Task objective = Set down the data again exactly. Pictures are not part of the copy.

Collected material =

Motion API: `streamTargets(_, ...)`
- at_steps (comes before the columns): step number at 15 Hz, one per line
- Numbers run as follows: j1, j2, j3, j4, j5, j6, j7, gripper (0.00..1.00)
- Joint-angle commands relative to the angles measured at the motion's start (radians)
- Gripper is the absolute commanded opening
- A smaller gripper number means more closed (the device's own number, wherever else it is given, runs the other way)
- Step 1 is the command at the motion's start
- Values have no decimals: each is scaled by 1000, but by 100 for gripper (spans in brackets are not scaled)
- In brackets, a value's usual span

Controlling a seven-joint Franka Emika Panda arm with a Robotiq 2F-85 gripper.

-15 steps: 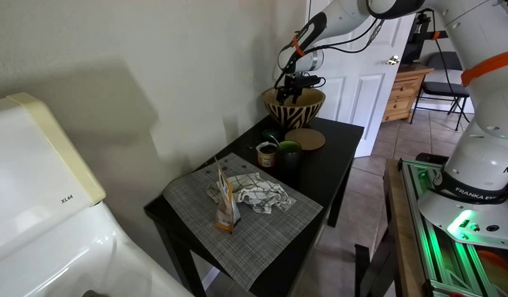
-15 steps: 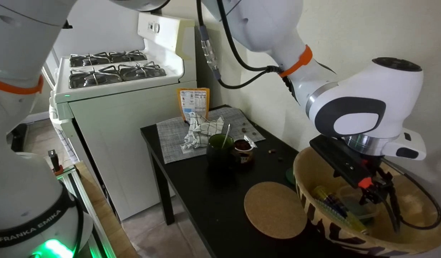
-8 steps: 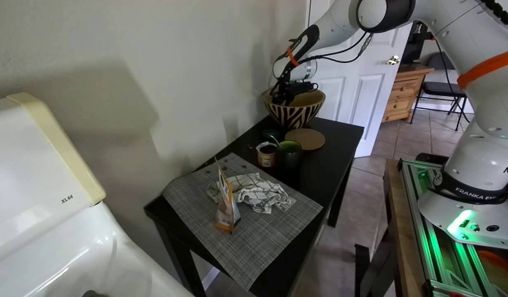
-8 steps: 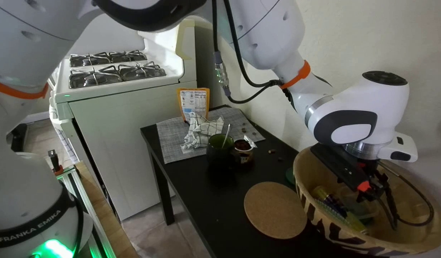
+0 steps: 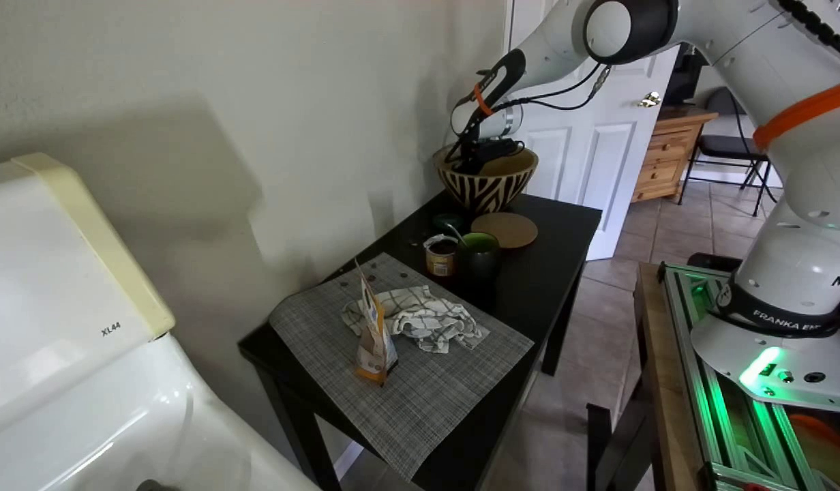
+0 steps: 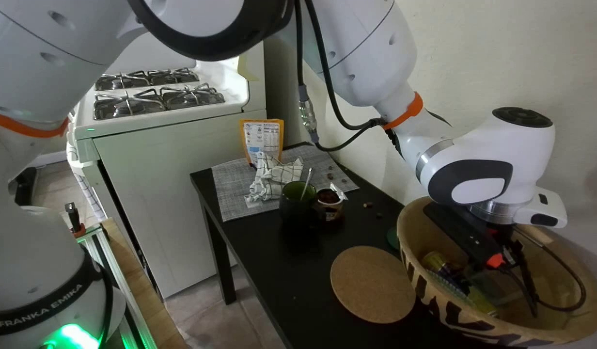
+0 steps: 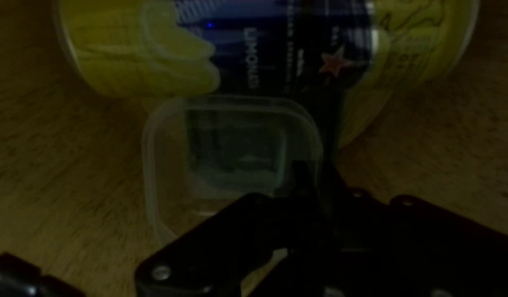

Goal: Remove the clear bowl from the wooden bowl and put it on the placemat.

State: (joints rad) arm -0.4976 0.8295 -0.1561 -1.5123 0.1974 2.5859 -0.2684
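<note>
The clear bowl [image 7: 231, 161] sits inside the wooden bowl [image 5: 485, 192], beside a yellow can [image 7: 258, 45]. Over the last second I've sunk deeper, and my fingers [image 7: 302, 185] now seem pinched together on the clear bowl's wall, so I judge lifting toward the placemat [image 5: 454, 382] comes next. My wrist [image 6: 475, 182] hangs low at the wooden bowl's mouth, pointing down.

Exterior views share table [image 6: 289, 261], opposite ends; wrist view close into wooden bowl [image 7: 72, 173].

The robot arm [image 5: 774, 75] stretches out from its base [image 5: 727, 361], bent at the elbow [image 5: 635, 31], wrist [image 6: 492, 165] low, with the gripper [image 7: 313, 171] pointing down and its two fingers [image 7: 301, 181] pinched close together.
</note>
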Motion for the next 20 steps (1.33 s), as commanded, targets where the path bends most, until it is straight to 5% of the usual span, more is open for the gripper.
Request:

Solution =
Motion API: `streamTargets(_, ...)`
- at_steps (comes before the columns): step number at 15 Hz, one per line
- Numbers run as follows: j1, j2, j3, j4, j5, j6, j7, gripper (0.00..1.00)
- Joint-angle commands relative to the angles measured at the motion's start (radians)
- Gripper is the absolute commanded opening
- A smaller gripper number means more closed (the device's own number, wherever else it is given, runs the other way)
- Step 1 is the command at the motion's start
- Values have no decimals: each is scaled by 1000, but by 100 for gripper (spans in brackets are not scaled)
- In brackets, a value's usual span

Controlling a seven-joint Franka Emika Panda arm with a Robotiq 2F-85 gripper.

-15 steps: 
-15 steps: 
-8 steps: 
-8 steps: 
+0 steps: 
+0 steps: 
+0 steps: 

Goal: Remove the clear bowl from the wooden bowl and put it on the placemat.

State: (joints rad) arm -0.4976 0.8295 -0.1561 -1.5123 0.1974 2.5859 -0.2684
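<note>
The clear bowl [image 7: 231, 161] sits inside the wooden bowl [image 5: 485, 192], beside a yellow can [image 7: 258, 45]. Over the last second I've sunk deeper, and my fingers [image 7: 302, 185] now seem pinched together on the clear bowl's wall, so I judge lifting toward the placemat [image 5: 454, 382] comes next. My wrist [image 6: 475, 182] hangs low at the wooden bowl's mouth, pointing down.

Exterior views share table [image 6: 289, 261], opposite ends; wrist view close into wooden bowl [image 7: 72, 173].

The robot arm [image 5: 774, 75] stretches out from its base [image 5: 727, 361], bent at the elbow [image 5: 635, 31], wrist [image 6: 492, 165] low, with the gripper [image 7: 313, 171] pointing down and its two fingers [image 7: 301, 181] pinched close together.
</note>
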Motion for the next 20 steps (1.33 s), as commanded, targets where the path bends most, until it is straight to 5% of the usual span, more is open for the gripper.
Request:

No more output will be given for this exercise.